Disorganisasi dan disintegrasi dari kehidupan
keluarga, broken home, ayah dan ibu lari, kawin lagi atau hidup bersama dengan
partner lain. Sehingga anak gadis merasa sangat sengsara batinnya, tidak
bahagia, memberontak, lalu menghibur diri terjun dalam dunia pelacuran.
15.
Mobilitas dari jabatan atau pekerjaan kaum laki-laki
dan tidak sempat membawa keluarganya.
16.
Adanya ambisi-ambisi besar pada diri wanita untuk
mendapatkan status sosial yang tinggi, dengan jalan yang mudah tanpa kerja
berat, tanpa suatu skill atau ketrampilan khusus.
17.
Adanya anggapan bahwa wanita memang dibutuhkan dalam
bermacammacam permainan cinta, baik sebagai iseng belaka maupun sebagai
tujuan-tujuan dagang.
18.
Pekerjaan sebagai lacur tidak membutuhkan keterampilan/skill,
tidak memerlukan inteligensi tinggi, mudah dikerjakan asal orang yang
bersangkutan memiliki kacantikan, kemudaan dan keberanian.
19.
Anak-anak gadis dan wanita-wanita muda yang kecanduan
obat bius (hash-hish, ganja, morfin, heroin, candu, likeur/minuman dengan kadar
alkohol tinggi, dan lain-lain) banyak menjadi pelacur untuk mendapatkan uang
pembeli obat-obatan tersebut.
20.
Oleh pengalaman-pengalaman traumatis (luka jiwa) dan
shock mental misalnya gagal dalam bercinta atau perkawinan dimadu, ditipu,
sehingga muncul kematangan seks yang terlalu dini dan abnormalitas seks.
21.
Ajakan teman-teman sekampung/sekota yang sudah terjun
terlebih dahulu dalam dunia pelacuran.
22.
Ada kebutuhan seks yang normal, akan tetapi tidak
dipuaskan oleh pihak suami.
Dari pendapat-pendapat di atas, maka dapat disimpulkan bahwa faktor-faktor
yang melatarbelakangi seseorang memasuki dunia pelacuran dapat dibagi menjadi
dua, yaitu faktor internal dan faktor eksternal. Faktor internal berupa
rendahnya standar moral dan nafsu seksual yang dimiliki orang tersebut.
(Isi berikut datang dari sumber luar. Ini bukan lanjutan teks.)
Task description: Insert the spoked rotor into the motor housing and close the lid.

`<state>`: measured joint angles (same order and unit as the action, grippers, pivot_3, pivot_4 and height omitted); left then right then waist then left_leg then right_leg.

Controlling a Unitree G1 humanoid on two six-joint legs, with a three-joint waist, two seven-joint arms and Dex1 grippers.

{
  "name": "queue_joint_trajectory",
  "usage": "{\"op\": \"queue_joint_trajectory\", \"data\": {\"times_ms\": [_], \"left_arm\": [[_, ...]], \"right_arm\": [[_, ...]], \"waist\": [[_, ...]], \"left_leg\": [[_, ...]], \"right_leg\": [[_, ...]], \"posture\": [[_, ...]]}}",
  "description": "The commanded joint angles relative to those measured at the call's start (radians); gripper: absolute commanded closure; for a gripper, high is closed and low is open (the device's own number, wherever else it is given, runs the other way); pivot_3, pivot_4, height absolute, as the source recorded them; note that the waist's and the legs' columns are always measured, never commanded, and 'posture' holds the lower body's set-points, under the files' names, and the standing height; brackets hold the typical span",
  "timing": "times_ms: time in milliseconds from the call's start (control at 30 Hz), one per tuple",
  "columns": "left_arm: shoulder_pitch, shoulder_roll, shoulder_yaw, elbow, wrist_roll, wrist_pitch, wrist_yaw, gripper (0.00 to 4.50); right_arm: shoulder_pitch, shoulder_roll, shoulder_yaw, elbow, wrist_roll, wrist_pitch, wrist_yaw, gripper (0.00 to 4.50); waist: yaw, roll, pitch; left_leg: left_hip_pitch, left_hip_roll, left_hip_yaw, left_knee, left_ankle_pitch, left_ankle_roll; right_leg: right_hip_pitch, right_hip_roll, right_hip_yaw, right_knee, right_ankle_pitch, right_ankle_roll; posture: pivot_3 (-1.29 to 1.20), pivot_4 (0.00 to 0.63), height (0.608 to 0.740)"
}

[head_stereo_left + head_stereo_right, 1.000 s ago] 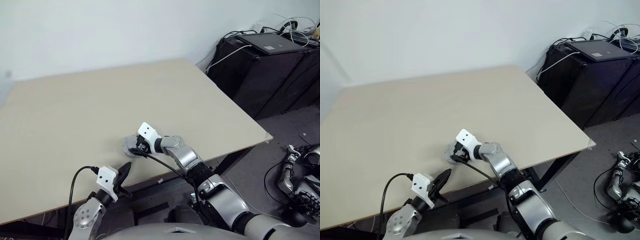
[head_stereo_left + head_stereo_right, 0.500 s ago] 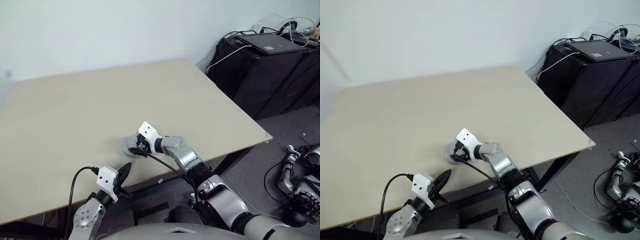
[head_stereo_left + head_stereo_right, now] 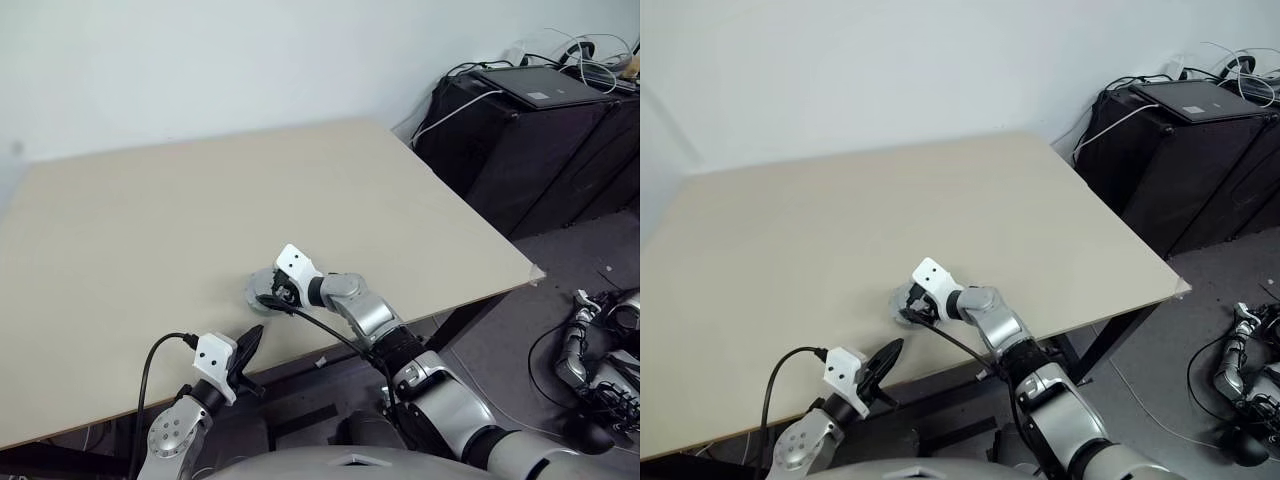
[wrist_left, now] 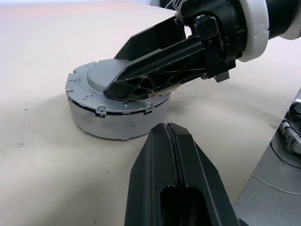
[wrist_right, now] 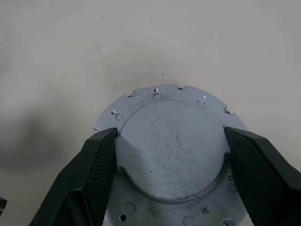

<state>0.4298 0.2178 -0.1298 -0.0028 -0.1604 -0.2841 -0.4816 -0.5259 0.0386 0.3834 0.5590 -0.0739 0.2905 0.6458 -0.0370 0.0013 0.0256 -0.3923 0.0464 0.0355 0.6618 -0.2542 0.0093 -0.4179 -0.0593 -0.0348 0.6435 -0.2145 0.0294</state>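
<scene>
The lid [image 5: 170,160], a round grey metal disc with its smooth raised centre facing up, lies flat on a low grey drum [image 4: 110,123] near the table's front edge. My right gripper [image 5: 170,134] reaches down over it, and its two black fingers [image 5: 101,165] press against opposite sides of the raised centre. My left gripper [image 4: 168,129] is shut and empty. It hovers just off the table's front edge, pointing at the drum from a short way off. The spoked rotor and the motor housing are hidden under the lid.
The beige table [image 3: 200,200] stretches far back and to the left. Its front edge [image 3: 120,415] runs close by my left gripper [image 3: 250,345]. A black cabinet [image 3: 540,130] with a laptop and cables stands beyond the right corner, and robot parts [image 3: 600,350] lie on the floor.
</scene>
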Motion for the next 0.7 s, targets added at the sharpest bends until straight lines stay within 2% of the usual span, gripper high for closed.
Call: {"op": "queue_joint_trajectory", "data": {"times_ms": [33, 467, 700], "left_arm": [[-0.005, -0.006, -0.005, -0.03, -0.005, -0.004, -0.002, 4.5], [-0.005, -0.008, -0.007, -0.032, -0.003, -0.005, -0.002, 4.5], [-0.006, -0.009, -0.007, -0.034, -0.003, 0.0, 0.0, 4.5]], "right_arm": [[-0.02, 0.008, -0.011, 0.003, -0.004, -0.029, -0.023, 1.25], [-0.039, -0.009, 0.031, 0.024, -0.039, 0.042, 0.017, 1.25], [-0.048, -0.001, 0.016, 0.036, -0.037, 0.099, -0.019, 1.25]], "waist": [[0.0, 0.0, 0.0], [0.0, 0.0, 0.0], [0.0, 0.002, -0.002]], "left_leg": [[0.0, 0.0, 0.0, 0.0, 0.0, 0.0], [0.0, 0.0, 0.0, 0.0, 0.0, 0.0], [0.001, 0.0, 0.0, 0.0, 0.0, 0.0]], "right_leg": [[0.0, 0.0, 0.0, 0.0, 0.0, 0.0], [0.0, 0.0, 0.0, 0.0, 0.0, 0.0], [0.001, 0.0, 0.0, 0.0, 0.0, 0.0]], "posture": [[0.0, 0.0, 0.74], [0.0, 0.0, 0.74], [0.0, 0.0, 0.74]]}}
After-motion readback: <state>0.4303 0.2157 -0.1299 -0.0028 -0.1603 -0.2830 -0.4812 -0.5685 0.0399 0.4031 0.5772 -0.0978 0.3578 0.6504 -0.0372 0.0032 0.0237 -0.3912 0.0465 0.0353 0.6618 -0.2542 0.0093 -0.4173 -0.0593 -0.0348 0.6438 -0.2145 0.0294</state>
Sedangkan faktor eksternal berupa kesulitan ekonomi, korban penipuan, korban
kekerasan seksual dan keinginan untuk memperoleh status sosial yang lebih
tinggi
Jelaskan apa saja yang dapat menyebabkan terjadinya kriminalitas!
jawab:
Kondisi lingkungan dengan
perubahan-perubahan yang cepat, norma-norma dan sanksi sosial yang semakin
longgar serta macam-macam sub-kultur dan kebudayaan asing yang saling berkonflik,
semua faktor itu memberikan pengaruh yang mengacau; dan memunculkan
dis-organisasi dalam masyarakatnya, sehingga muncullah pelbagai jenis
kejahatan. Dengan adanya kejahatan tersebut, merupakan tantangan berat bagi
para anggota masyarakat.
1.
Ketidakmampuan
beradaptasi dalam menghadapi perubahan sosial
Kemajuan
teknologi, industrialisasi, modernisasi dan globalisasi di perkotaan
mengakibatkan adanya perubahan sosial dari masyarakat yang kompleks menjadi
multi kompleks. Struktur sosial masyarakat perkotaan yang multikompleks
menyulitkan seseorang untuk beradaptasi. Hal tersebut menyebabkan kebingungan,
kecemasan dan berbagai konflik baik secara eksternal maupun secara internal.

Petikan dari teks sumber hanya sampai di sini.